Tue Feb 11 11:43:38 CET 2025

Phil,

Thank you for sharing your thinking, please see comments inline below

On 2025-02-10 19:09, Phil Koopman wrote:
> Hot take: felt more like a sales pitch than a really concrete 
> explanation.

I confess, I've done quite a lot of sales, and I feel that this topic 
needs some selling, given the state of things.

> Old ways dismissed based more on "nobody
> wants to do it" and "new is better".  I get why that argument has
> appeal, and surely some (not all) people don't do the old ways as well
> as they should.

Agreed, but as I said in the talk, the key point is that "we are not in 
Kansas anymore". The "old ways" served for microcontrollers, but some of 
them do not scale to the multicore microprocessor world we are now in.

> But it was pretty light on why "new will be sufficient
> for acceptable safety" vs. deciding that doing the new ways really
> well will automatically be fine.

My understanding (I may be wrong) is that the accepted approach to "what 
is sufficient" is something along the lines of "we put suitably 
qualified+experienced people on the job and they tell us when they are 
finished".

That does not satisfy me (nor you, I expect) when we consider some of 
the projects folks are trying to deliver now (e.g. autonomous vehicles + 
SDV), where I would argue that there are very few people that are 
suitably qualified and experienced.

A key innovation in the TSF approach is that we are expressly 
identifying things to measure, and then expecting folks to use the 
**measurements** to inform decisions about what is sufficient.

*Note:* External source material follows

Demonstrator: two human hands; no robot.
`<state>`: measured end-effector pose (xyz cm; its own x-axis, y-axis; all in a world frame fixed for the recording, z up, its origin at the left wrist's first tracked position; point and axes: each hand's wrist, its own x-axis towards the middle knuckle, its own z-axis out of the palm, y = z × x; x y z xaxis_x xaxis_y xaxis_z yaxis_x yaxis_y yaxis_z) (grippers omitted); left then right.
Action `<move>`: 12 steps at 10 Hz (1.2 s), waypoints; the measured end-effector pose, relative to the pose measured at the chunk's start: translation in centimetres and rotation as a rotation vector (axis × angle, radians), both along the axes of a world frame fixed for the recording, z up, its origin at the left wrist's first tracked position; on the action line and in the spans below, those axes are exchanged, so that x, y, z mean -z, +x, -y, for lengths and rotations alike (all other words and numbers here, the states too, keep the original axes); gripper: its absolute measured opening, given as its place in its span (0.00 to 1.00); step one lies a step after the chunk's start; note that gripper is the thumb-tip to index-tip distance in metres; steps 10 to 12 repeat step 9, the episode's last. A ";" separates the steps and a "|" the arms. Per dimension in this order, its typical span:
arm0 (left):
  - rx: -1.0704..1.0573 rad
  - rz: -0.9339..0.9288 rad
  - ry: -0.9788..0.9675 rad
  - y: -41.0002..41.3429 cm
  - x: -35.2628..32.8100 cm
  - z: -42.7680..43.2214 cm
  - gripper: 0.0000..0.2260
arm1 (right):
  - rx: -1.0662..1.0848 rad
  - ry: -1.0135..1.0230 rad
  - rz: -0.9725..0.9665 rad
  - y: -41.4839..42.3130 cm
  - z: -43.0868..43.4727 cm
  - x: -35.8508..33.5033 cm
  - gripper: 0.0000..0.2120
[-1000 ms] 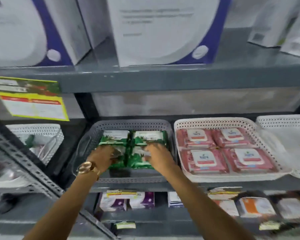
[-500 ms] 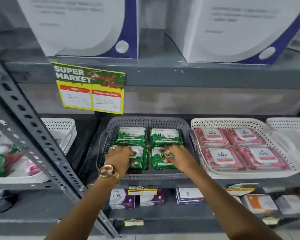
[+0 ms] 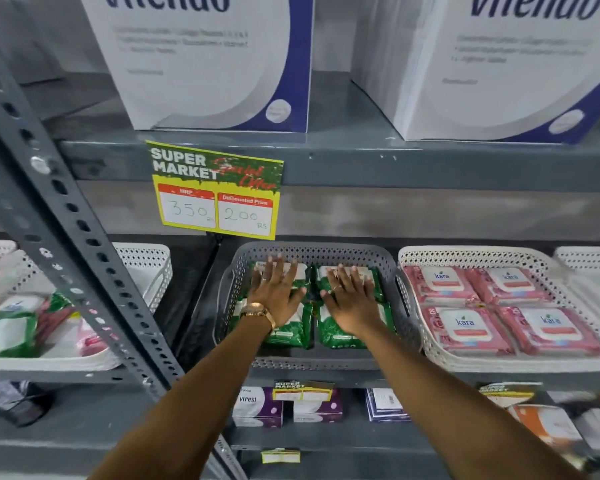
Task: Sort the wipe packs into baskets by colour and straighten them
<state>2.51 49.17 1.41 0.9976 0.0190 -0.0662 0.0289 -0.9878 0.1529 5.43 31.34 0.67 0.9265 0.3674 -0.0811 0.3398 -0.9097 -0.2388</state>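
A grey basket (image 3: 312,251) on the middle shelf holds several green wipe packs (image 3: 340,336) laid flat in two rows. My left hand (image 3: 274,292) lies flat, fingers spread, on the left packs. My right hand (image 3: 352,299) lies flat, fingers spread, on the right packs. Neither hand grips anything. To the right, a white basket (image 3: 471,252) holds several pink wipe packs (image 3: 465,327) in neat rows. At the far left, another white basket (image 3: 146,258) holds a jumble of green, pink and white packs (image 3: 11,330).
A slanted grey shelf upright (image 3: 70,258) crosses in front of the left basket. A yellow price sign (image 3: 215,192) hangs from the shelf above, which carries large white and blue boxes (image 3: 205,60). Small boxes (image 3: 257,407) sit on the lower shelf. Another white basket (image 3: 593,258) is at far right.
Both hands have moved from the near green packs toward the back of the grey basket and flattened, fingers spread. The view has shifted right and closer.
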 end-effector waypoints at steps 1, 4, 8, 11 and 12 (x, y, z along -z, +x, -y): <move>-0.037 0.004 0.015 0.3 1.9 -0.3 0.29 | -0.003 -0.050 0.022 0.3 0.1 0.8 0.28; -0.056 0.036 0.059 0.8 2.9 0.0 0.29 | 0.027 -0.067 0.077 0.6 -0.3 2.1 0.28; -0.024 -0.054 0.211 0.4 0.7 0.6 0.32 | 0.001 -0.069 -0.124 0.4 0.1 -0.3 0.30; 0.041 0.093 0.243 -0.9 -1.9 2.6 0.32 | -0.009 0.157 -0.040 -1.3 0.5 -3.2 0.31; 0.041 0.093 0.243 -0.9 -1.9 2.6 0.32 | -0.009 0.157 -0.040 -1.3 0.5 -3.2 0.31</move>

> I just recently saw a live talk
> that had a lot of the same arguments and was similarly left with more
> questions than answers on this topic.  Maybe those in the trenches on
> the new technology have a different viewpoint. To be sure, this is not
> me trying to die on the hill of the old ways, but rather expressing
> what I think is appropriate caution on jumping to new system design
> approaches on life critical systems.

I confirm that the view from the trenches is different, but absolutely 
agree with the need for caution, hence I appreciate your comments. So 
far I've been on this journey since 2016, and am doing my best to engage 
with experts, and to ensure that we properly understand and manage the 
risks.

> We can justify the old way in hindsight in that it seems to work, even
> if we struggle to rigorously explain why. Do we want to jump to a new
> way without understanding why it is expected to work and spend decades
> of mishaps climbing the hill to getting to where it really needs to
> be?  Or is there a way to have some confidence about it before then?

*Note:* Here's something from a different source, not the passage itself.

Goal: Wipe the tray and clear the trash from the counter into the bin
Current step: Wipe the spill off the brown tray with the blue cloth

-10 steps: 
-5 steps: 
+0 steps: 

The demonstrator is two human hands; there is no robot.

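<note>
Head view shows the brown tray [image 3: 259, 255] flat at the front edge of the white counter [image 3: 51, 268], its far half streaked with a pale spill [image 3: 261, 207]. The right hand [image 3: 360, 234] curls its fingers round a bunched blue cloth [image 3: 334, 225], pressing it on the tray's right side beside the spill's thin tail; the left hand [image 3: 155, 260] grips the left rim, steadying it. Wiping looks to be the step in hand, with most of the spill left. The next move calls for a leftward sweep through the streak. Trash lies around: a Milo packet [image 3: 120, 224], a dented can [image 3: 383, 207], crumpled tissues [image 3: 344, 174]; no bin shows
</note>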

That is exactly what we are working on. First off we've had to 
categorically establish that software in these new systems exhibits 
random behaviour, and then show that we could apply statistical 
techniques to model failure rates with confidence intervals. This 
clearly requires a "new way" since we find one of the fundamental 
assumptions of ISO 26262 to be invalid for our target systems.

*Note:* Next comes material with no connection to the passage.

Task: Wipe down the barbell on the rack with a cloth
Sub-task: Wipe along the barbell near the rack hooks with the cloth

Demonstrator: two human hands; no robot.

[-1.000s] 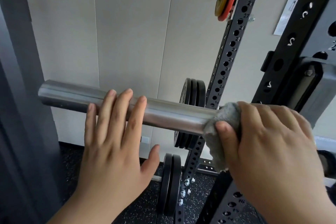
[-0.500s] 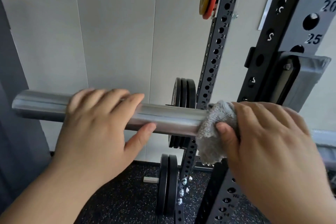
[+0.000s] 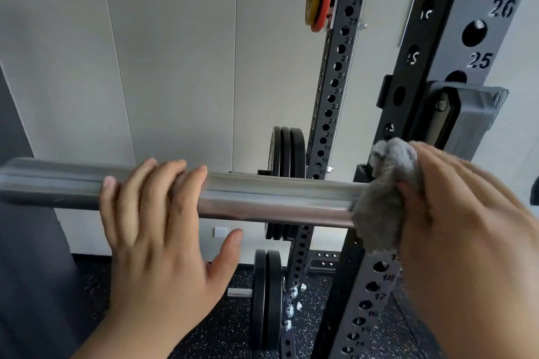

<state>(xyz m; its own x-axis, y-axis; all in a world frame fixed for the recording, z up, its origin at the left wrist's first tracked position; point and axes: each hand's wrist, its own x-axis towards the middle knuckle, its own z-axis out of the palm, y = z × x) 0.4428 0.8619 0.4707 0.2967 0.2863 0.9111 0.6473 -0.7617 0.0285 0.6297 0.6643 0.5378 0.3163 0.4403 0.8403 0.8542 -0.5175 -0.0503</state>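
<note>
Bar (image 3: 277, 201) sits across the rack (image 3: 376, 285), end jutting left. Right hand (image 3: 466, 227) clamps the cloth (image 3: 382, 204) round it there. Left hand (image 3: 157, 256) drapes flat on top, thumb off. Best bet: squeeze firmly, sweep left.

The barbell (image 3: 277, 201) is bare polished metal, smooth and glossy, with soft streaked reflections along it. At 3 o'clock the grey cloth (image 3: 382, 204) looks nappy and matt, like terry. The rack upright (image 3: 335, 90) at 1 o'clock is dark painted metal, matt. The black plates (image 3: 287, 151) near centre look matt and rubbery. The floor (image 3: 233, 315) at 6 o'clock is rough speckled rubber.
</note>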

> Assuming they make good on everything they plan, what would help me a
> lot is understanding the basis for the safety case for their approach
> in a general sense.  What parts of assurance does it provide, and what
> parts does it not provide?  What underlying assumptions does it make?

For the moment we are focusing on the overall need for establishing 
trust (i.e. safety is a subset of our goal), which leads us to start 
with the need for

a) evidence-based approach
b) measurement of confidence

For safety specifically, we are mapping our argument for compliance with 
IEC 61508 using the Trustable Software Framework. I'm unable to share 
more details in public at this stage, but see my comment below re your 
2022 paper.

> As a simple example, supply chain attacks will be a huge issue
> compared to a proprietary OS + custom application. This is not news to
> them, but is an example of the type of new challenge that might
> surprise us with an mishap news headline.

While I agree that supply chain attacks are a huge issue (and to be 
clear three out of the six Trustable Tenets focus on this topic) I think 
you should be aware that this applies equally to systems running 
proprietary software. Most so-called proprietary systems these days 
involve a great deal of open source **anyway**, but this may be 
conveniently avoided (either accidentally or on purpose) during safety 
analysis.

Further, I believe there is some consensus (outside the safety 
community) that actively maintained open source tends to be more secure 
than proprietary software.

The "proprietaty OS + custom application" may appear at first to be more 
secure because there is less visibility of exploits, but this is really 
just "security by obscurity" which according to wikipedia is 
"discouraged and not recommended by standards bodies".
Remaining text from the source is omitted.